PCR in real time
ECHT - PCR VAN DE TIJD: Een inleiding
Hoewel de traditionele methodes om mRNA te kwantificeren zoals het noordelijke bevlekken en kruising in situ vrij goed zijn, naderen zij niet het gemak en de snelheid van Echt - tijdPCR.
Rechts-PCR of omgekeerde transcriptasePCR moet semi-kwantitatieve steekproeven op een gel en de ongevoeligheid van ethidium bromide moeten laden. Aldus, echt - tijdPCR werd uit de behoefte ontwikkeld om verschillen in mRNA uitdrukking op een gemakkelijke en snelle manier te kwantificeren, en wegens de behoefte om van kleine hoeveelheden mRNA zoals die te gebruiken verkregen door kleine weefselsteekproeven, en LCM (de laser vangt microdissection) isoleerde cellen.
Omgekeerd-transcriptase (rechts) PCR in real time is verschillend van andere kwantitatieve PCR aangezien het het aanvankelijke bedrag van het malplaatje in plaats van het ontdekken van de hoeveelheid definitief vergroot product kwantificeert (Freeman, 1999; Raeymaekers, 2000).
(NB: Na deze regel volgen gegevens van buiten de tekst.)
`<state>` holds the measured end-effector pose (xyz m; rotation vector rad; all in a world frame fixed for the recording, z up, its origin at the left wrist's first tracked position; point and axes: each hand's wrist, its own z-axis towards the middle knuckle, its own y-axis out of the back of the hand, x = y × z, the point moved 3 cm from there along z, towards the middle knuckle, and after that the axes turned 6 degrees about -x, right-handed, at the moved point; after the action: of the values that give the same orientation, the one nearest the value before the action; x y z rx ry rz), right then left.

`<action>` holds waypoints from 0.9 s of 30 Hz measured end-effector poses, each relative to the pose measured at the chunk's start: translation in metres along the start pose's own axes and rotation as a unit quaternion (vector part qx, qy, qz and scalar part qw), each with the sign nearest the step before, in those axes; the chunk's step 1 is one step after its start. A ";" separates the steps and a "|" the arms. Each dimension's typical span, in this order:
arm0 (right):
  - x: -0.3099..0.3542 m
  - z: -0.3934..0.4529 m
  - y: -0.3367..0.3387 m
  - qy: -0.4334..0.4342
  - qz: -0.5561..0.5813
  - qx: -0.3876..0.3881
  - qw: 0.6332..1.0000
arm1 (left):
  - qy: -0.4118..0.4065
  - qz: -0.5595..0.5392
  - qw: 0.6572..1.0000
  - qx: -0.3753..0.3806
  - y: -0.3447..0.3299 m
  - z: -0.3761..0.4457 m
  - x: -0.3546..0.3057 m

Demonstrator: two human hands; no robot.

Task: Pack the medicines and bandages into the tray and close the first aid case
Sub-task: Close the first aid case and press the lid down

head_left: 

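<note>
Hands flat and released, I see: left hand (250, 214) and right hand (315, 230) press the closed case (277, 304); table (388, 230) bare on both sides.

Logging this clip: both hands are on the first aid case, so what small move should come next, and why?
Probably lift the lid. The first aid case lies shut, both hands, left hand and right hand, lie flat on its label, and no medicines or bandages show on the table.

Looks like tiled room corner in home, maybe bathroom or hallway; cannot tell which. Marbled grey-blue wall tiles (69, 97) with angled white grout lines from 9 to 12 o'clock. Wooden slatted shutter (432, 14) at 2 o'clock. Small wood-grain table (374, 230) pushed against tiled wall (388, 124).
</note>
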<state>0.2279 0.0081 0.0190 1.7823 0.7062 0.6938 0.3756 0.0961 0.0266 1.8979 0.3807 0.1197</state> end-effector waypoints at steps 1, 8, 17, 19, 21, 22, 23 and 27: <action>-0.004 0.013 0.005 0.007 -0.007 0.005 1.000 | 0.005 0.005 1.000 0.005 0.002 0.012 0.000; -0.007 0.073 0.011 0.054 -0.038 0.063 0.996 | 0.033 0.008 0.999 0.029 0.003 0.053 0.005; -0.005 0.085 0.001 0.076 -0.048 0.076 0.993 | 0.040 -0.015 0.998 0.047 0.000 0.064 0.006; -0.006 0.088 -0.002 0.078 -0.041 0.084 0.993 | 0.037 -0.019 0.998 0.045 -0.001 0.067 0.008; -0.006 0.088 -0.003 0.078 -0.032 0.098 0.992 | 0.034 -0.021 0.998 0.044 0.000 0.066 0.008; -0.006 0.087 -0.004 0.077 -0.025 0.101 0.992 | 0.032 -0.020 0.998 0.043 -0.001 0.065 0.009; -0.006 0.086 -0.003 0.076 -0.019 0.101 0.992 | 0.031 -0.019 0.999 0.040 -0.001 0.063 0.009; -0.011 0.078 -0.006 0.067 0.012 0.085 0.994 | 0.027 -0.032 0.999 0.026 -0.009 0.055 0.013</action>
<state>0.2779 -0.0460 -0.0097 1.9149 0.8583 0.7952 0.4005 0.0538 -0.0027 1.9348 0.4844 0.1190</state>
Echt - tijdPCR wordt gekenmerkt door het punt op tijd tijdens het cirkelen wanneer de versterking van het PCR product van belang eerst eerder dan het bedrag van het PCR product van belang wordt ontdekt dat bij het eindpunt na PCR wordt geaccumuleerd die een groot aantal cycli bevatte. Echt - tijdPCR doet dit door de hoeveelheid fluorescentie te controleren die tijdens de PCR reactie wordt uitgezonden, en dit doet dienst als indicator van de hoeveelheid PCR versterking die tijdens elke PCR cyclus voorkomt. Aldus, in nieuwere Echt - tijdPCR de machines, kunnen de vooruitgang van de reactie in „echt visueel zien - tijd“.
Echt - tijdPCR heeft ook een veel bredere dynamische waaier van zelfs 107 vouwen (in vergelijking met 1000 vouwen in conventionele rechts-PCR). De dynamische waaier van een analyse bepaalt hoeveel de doelconcentratie kan variëren en toch nog gekwantificeerd. Deze brede dynamische waaier resulteert ook in een nauwkeurigere kwantificatie.